■ WHAT IS REQUIRED ■
Scan the records below for the string "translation" and return every line where it appears.

■ SOURCE RECORDS ■

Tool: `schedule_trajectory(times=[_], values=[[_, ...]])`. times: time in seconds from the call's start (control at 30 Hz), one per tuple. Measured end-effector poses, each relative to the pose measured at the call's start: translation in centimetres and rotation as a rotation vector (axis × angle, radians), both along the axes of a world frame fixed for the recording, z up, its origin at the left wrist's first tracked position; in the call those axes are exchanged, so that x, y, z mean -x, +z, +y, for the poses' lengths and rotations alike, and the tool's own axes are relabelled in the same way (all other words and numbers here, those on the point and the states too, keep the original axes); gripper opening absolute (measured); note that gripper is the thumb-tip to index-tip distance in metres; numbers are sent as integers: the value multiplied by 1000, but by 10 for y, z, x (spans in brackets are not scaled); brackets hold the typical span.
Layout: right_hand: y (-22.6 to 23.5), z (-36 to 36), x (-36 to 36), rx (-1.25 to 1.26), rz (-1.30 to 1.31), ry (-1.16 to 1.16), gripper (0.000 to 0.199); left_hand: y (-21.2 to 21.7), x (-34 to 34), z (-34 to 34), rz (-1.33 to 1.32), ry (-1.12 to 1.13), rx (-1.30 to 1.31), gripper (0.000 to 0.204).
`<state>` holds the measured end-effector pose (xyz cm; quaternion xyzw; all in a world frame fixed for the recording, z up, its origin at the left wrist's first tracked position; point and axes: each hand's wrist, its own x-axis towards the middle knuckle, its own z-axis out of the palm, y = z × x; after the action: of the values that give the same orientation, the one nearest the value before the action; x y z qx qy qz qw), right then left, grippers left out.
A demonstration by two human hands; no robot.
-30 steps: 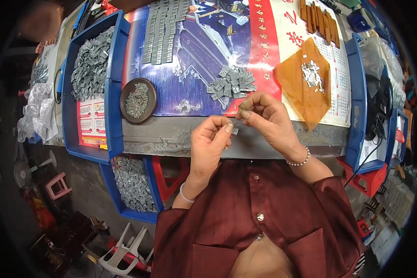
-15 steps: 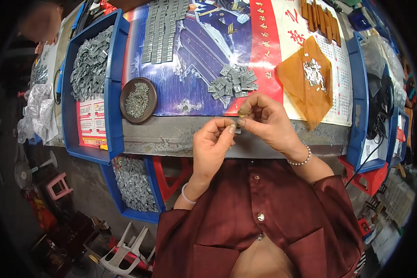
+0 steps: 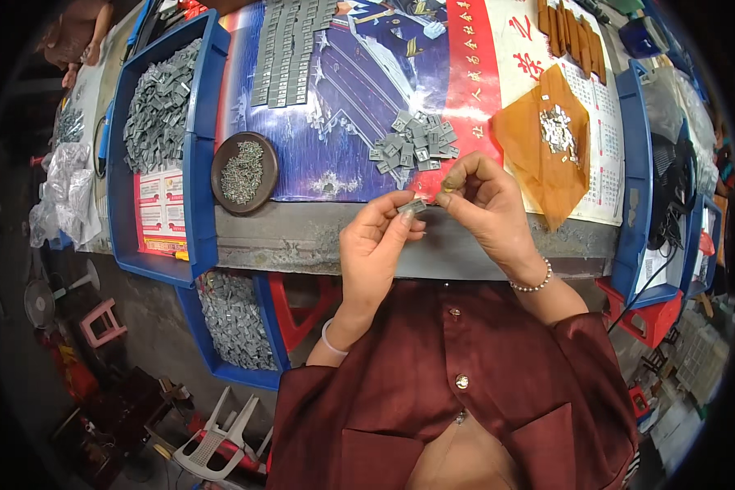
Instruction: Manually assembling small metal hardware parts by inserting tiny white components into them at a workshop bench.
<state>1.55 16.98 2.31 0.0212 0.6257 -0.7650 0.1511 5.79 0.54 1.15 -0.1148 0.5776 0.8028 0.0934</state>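
My left hand (image 3: 377, 241) pinches a small grey plastic block (image 3: 413, 206) between thumb and fingers, above the table's near edge. Just right of it, my right hand (image 3: 492, 211) has its thumb and forefinger pressed together; whatever they may hold is too small to make out. The two hands are slightly apart. Beyond them lies a loose pile of similar grey blocks (image 3: 416, 140). An amber sheet (image 3: 531, 175) to the right carries a heap of small white pieces (image 3: 557, 131). A round dark dish (image 3: 219, 184) with small metal screws (image 3: 243, 173) sits to the left.
Grey blocks stand in neat rows (image 3: 290, 61) at the back. A blue tray (image 3: 206, 147) of grey parts is on the left, another blue bin (image 3: 273, 322) below the edge. Brown strips (image 3: 572, 37) lie back right, near a blue crate (image 3: 633, 180). Another person (image 3: 77, 33) is far left.
My hands have parted slightly: the right has moved up and right, off the block in my left. The grey block now shows more plainly in my left fingers.
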Motion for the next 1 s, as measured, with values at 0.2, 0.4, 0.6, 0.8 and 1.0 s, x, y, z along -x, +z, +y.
schedule_trajectory(times=[0.2, 0.4, 0.6, 0.8, 1.0], values=[[0, -2, -3, 11, -11, 12, 16, -2, 1, -1, -29, 8, -29, 19], [-4, -5, -6, -12, 2, 8, 16, -2, 1, 0, -82, -14, -53, 18], [-1, -6, -8, -138, 121, 2, 16, 1, 2, 2, -69, -14, -31, 22], [-3, -8, -10, -321, 199, 52, 15, 2, 1, 9, -8, 10, 86, 25], [-8, -11, -10, -314, 181, 29, 15, -3, -3, 11, 89, -6, 288, 27]])
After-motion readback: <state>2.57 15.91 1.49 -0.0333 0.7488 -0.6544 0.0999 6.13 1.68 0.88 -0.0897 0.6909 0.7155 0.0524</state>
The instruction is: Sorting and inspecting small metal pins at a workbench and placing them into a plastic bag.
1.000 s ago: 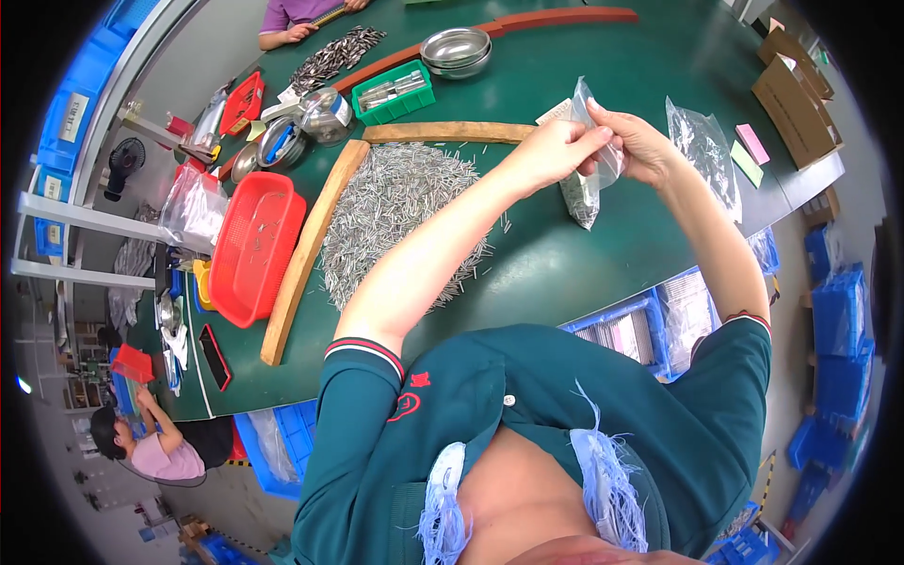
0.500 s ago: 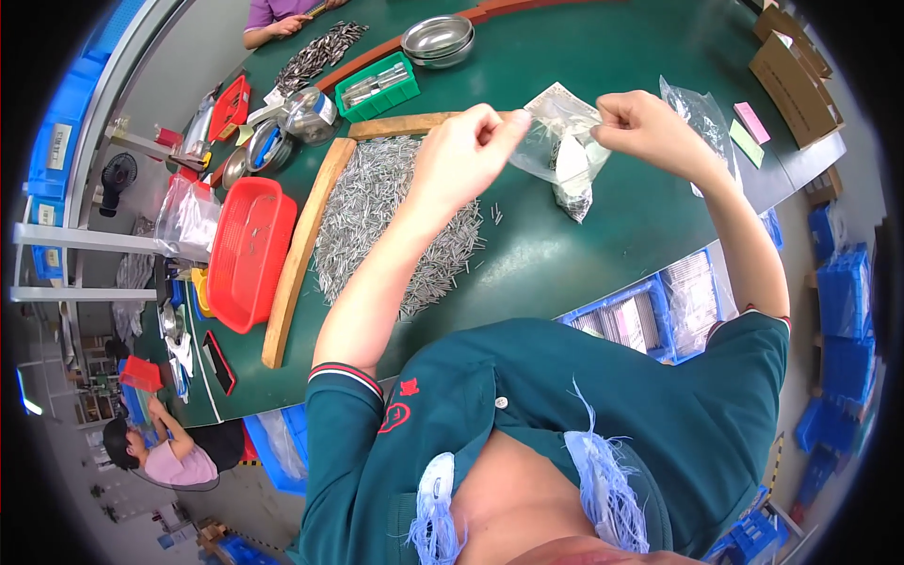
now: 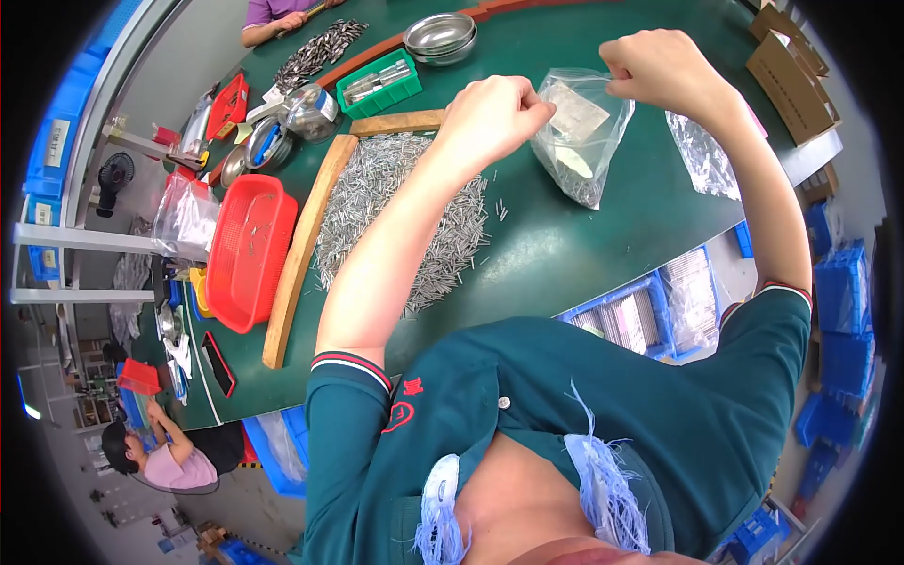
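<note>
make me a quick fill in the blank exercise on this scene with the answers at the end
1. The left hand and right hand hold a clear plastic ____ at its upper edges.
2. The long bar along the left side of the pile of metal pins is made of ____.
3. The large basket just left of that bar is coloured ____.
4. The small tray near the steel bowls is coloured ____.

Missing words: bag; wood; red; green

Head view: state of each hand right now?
Left hand: closed, fingers pinching the left edge of the clear plastic bag.
Right hand: closed, gripping the bag's upper right edge.
</note>
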A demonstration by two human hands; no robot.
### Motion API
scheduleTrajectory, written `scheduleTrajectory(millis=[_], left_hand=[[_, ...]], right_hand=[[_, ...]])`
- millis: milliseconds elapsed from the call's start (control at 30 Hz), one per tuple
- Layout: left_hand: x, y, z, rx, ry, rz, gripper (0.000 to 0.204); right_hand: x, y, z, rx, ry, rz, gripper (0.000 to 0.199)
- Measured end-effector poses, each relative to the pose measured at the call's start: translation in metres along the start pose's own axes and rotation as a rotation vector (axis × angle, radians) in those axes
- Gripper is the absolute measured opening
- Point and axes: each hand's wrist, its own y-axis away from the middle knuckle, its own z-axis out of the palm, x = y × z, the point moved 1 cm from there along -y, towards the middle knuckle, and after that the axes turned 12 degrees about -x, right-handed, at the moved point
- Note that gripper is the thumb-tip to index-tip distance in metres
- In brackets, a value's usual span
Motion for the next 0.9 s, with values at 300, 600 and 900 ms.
scheduleTrajectory(millis=[300, 600, 900], left_hand=[[-0.006, 0.024, 0.016, 0.055, 0.047, -0.075, 0.025], [-0.002, 0.046, 0.032, 0.113, -0.018, -0.03, 0.027], [-0.008, 0.057, 0.037, 0.142, 0.002, 0.004, 0.026]], right_hand=[[-0.075, -0.025, 0.023, -0.702, 0.07, -0.33, 0.015], [-0.069, -0.055, 0.097, -0.894, -0.133, 0.154, 0.027], [-0.069, -0.046, 0.136, -0.426, -0.317, -0.249, 0.025]])
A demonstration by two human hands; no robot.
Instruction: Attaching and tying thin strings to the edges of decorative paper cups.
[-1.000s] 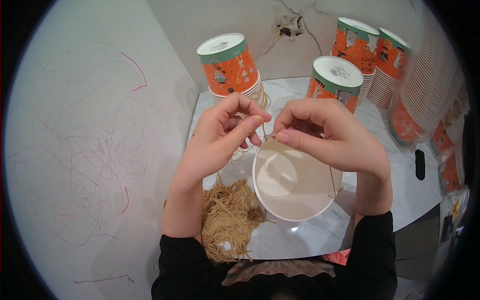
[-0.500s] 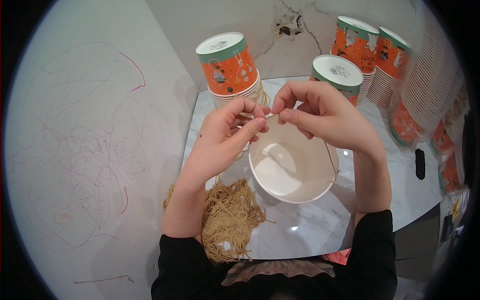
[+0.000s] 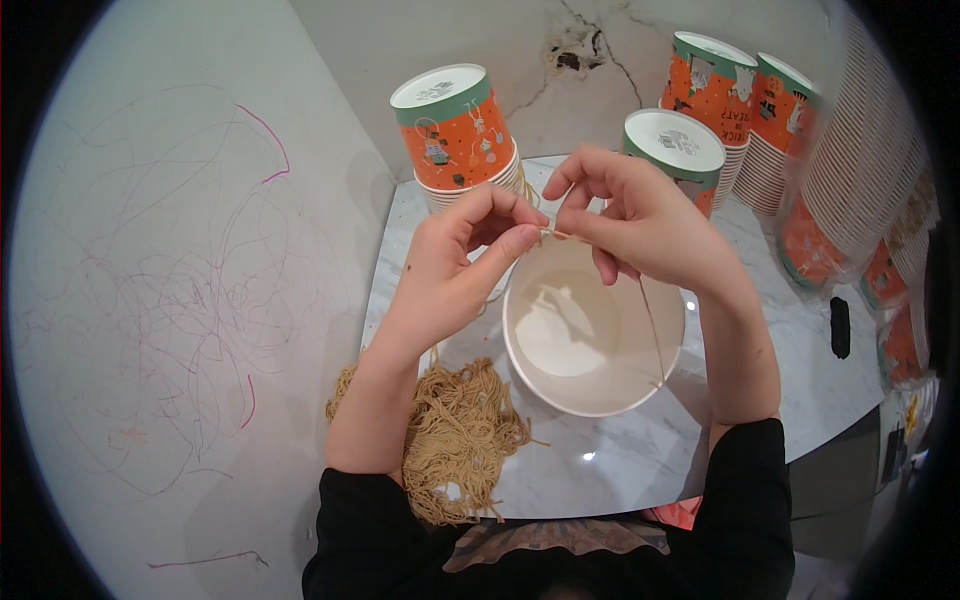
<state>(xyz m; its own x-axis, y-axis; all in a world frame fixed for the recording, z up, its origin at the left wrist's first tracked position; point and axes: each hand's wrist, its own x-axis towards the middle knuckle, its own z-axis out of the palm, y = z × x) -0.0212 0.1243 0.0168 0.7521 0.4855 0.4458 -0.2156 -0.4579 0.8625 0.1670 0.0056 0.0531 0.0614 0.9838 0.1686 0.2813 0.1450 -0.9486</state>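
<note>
A white paper bucket (image 3: 625, 345) stands mouth up on the table in front of me. At its far rim my left hand (image 3: 450, 265) is closed, thumb and forefinger pinching a thin tan string (image 3: 650, 315). My right hand (image 3: 650, 225) is just to the right, its fingers curled around the same string. A short stretch of it shows between the two hands. From beneath the right hand the string runs down across the bucket's mouth to its right side. The exact spot where it meets the rim is hidden by my fingers.
A heap of tan strings (image 3: 460, 435) lies by my left forearm. Stacks of upside-down orange and green buckets (image 3: 455, 130) stand at the back left and back right (image 3: 710, 85). Bagged stacks (image 3: 850, 150) line the right side, near a small black object (image 3: 840, 328). A scribbled wall (image 3: 200, 300) borders the left.
The bucket has shifted slightly right and toward me. My right hand has lifted a little, and more string shows between the hands. The left hand keeps its pinch.
</note>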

■ RESPONSE TO THE EXERCISE ■
Tool: `schedule_trajectory(times=[_], values=[[_, ...]])`. times: time in seconds from the call's start (control at 30 Hz), one per tuple. Measured end-effector poses, each relative to the pose measured at the call's start: translation in centimetres and rotation as a rotation vector (axis × angle, radians), both along the axes of a world frame fixed for the recording, z up, its origin at the left wrist's first tracked position; in the call those axes are exchanged, so that x, y, z mean -x, +z, +y, for the poses' lengths and rotations alike, and the tool's own axes are relabelled in the same way (all other words and numbers here, those on the point and the states too, keep the original axes); gripper opening absolute (measured); note that gripper is the thumb-tip to index-tip distance in metres; numbers are sent as integers: the value multiplied by 1000, but by 10 for y, z, x (spans in brackets are not scaled); brackets hold the typical span.
- Measured end-effector poses, each relative to the pose measured at the call's start: translation in metres along the start pose's own axes and rotation as a rotation vector (axis × angle, radians) in those axes

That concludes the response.